Zwei Jahre lang lebte er im Dorf Loknovic bis die Deutschen 1941
einrückten. Mit 15 Jahren musste er untertauchen und sich
verstecken.
1942 wurde er zum Arbeitsdienst
herangezogen. Auf einem Gut half er dem Buchhalter beim Auszahlen der
Löhne. Seinen Job nutzte er auch, um antifaschistische Zeitungen,
Papiere und wichtige Informationen weiterzuleiten. Doch eine Lehrerin
verriet ihn an die Polizei. Nur knapp sagte er dazu: „Mein Glück war
es, dass die einheimische Polizei mich verhaftete. Sonst wäre ich wahrscheinlich sofort erschossen
worden.“
Als Zwangsarbeiter rekrutiert
Aus dem Knast wurde er im März 1943
wieder für den Arbeitsdienst rekrutiert. Die Nazis holten sich
junge, kräftige Männer und Frauen als Sklaven per Zug ins Reich.

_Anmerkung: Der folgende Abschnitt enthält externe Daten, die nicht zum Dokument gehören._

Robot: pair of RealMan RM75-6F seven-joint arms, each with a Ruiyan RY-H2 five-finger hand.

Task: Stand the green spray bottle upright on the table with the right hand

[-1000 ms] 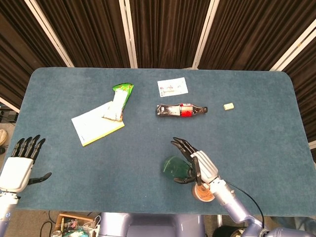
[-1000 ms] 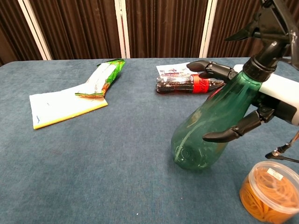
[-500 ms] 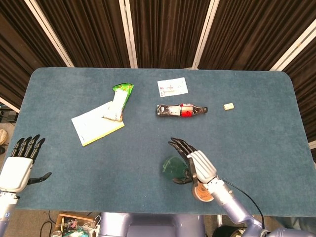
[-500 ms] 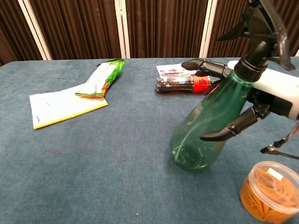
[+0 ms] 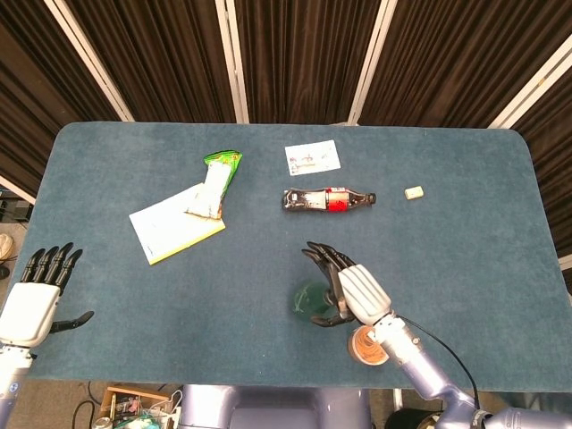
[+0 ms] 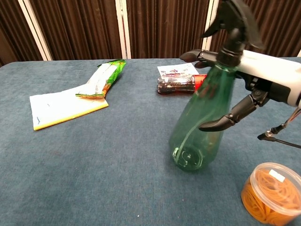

Wieder arbeitete er auf einem Landgut. Diesmal in der Nähe von
Greifswald und gemeinsam mit Franzosen und Polen. Im Herbst wurde er
nach einem Reitunfall in den Westen des Nazi-Reichs nach Reith bei
Krefeld beordert.
Die Zwangsarbeiter säuberten nach den
Bombenangriffen der Alliierten Straßen und schichteten die noch
nutzbaren Ziegelsteine aufeinander. In Krefeld schloss er sich einem
Antifa-Zirkel an und bereitete gemeinsam mit anderen Gefangenen
seinen Ausbruch vor. Nach dem ersten Versuch kehrten sie wieder in
die Unterkünfte zurück. Doch beim zweiten waren sie zu viert
erfolgreich. Es gelang ihnen, über die Kanalisation die Stadt zu
verlassen und bis zur Weichsel zu fliehen.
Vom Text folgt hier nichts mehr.